I’m just a smidge spoiled for choice . . .
I checked out the website that started it all, where I lost a considerable about of time and gained far too many ideas to count, including the one to the left, which I’ve bookmarked for later.
So I asked around.
Cha Cha and I ended up having a favorite quotation contest over a game of Words with Friends, during which we agreed that “Not all those who wonder are lost“, which is technically a misspelling, still works.
I asked Grace what she would do. She thought about it and said she liked the idea of using the MARC^^ Coding for cataloguer (082 04 $a 025.32092 $2 23 ^^^) but wasn’t sure where to put it.
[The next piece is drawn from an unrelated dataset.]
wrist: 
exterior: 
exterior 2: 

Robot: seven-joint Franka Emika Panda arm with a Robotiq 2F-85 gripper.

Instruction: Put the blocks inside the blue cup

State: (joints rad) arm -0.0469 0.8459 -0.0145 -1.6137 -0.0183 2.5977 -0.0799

I suggested her spine, since she doesn’t have a title page, but she said on a spine she would have to use a book label instead, which was just a tad whimsical for her.
My husband suggested, “She who controls the spice controls the universe!” accompanied by an image of a small bottle of diet Pepsi.
I turned to books. Terry Pratchett’s DiscWorld series provides a lot of great quotes about books and the way large collections of them bend time and space. L-Space (short for Library-Space) very simply put, links every library in the Universe, which means a trained Librarian can, with a little effort and a certain amount of risk, put hands on literally any book he or she needs, even if it’s in a small bookshop in Orion’s Belt. The Three Rules for Traveling Through L-Space might be handy to keep close for emergencies:
Books must be returned by the last date stamped
Do not interfere with the nature of causality
Then again, The Hobbit has some great one-liners that can be easily explained without a degree in inter-dimensional physics:
“There is nothing like looking, if you want to find something”
“If more of us valued food and cheer and song above hoarded gold, it would be a merrier world.”
“Never Laugh at Live Dragons.”
“He took to writing poetry and visiting the elves; and though many shook their heads and touched their foreheads . . . and though few believed any of his tales, he remained very happy to the end of his days, and those were extraordinarily long.”
Though if I go that far, I might as well go ahead and add Librarian Smaug. And there are too many books that I love as much as Pratchett’s stuff and The Hobbit—while I do have ample canvas, where would it end? °
A simple “Like this.” on my wrist in honor of my beloved Rumi? Or, “I wandered freely as a cloud” or something by Dorothy Parker . . . or Chaucer . . . or Dante . . . or anybody but Thomas Hardy.
Not helping. At all
Louisa May Alcott provided one solution that fit better than anything I’d previously found:
“She is too fond of books, and it has turned her brain.”
But then it hit me, the word that describes me and encompasses every one of my literary loves and the repetitive explanation of which probably won’t irritate the bejesus out of me.
Now all I need to do is choose a script . . .
*He has a way of latching onto very small things that aren’t entirely the point and running with them until dragged forcibly back to the subject at hand. Which, come to think, is what footnotes are for . . .
**He also has lovely eyes and should always wear dark red or other dark jewel tones to set off his coloring, though I have no idea why I’m giving fashion advice to a man I’ve never met and probably never will meet, though those are the kinds of people I should give fashion advice to—if I did, which I don’t, normally—as they can’t give my ensemble the once over and smirk in a pot-kettle way. Speaking of digressions.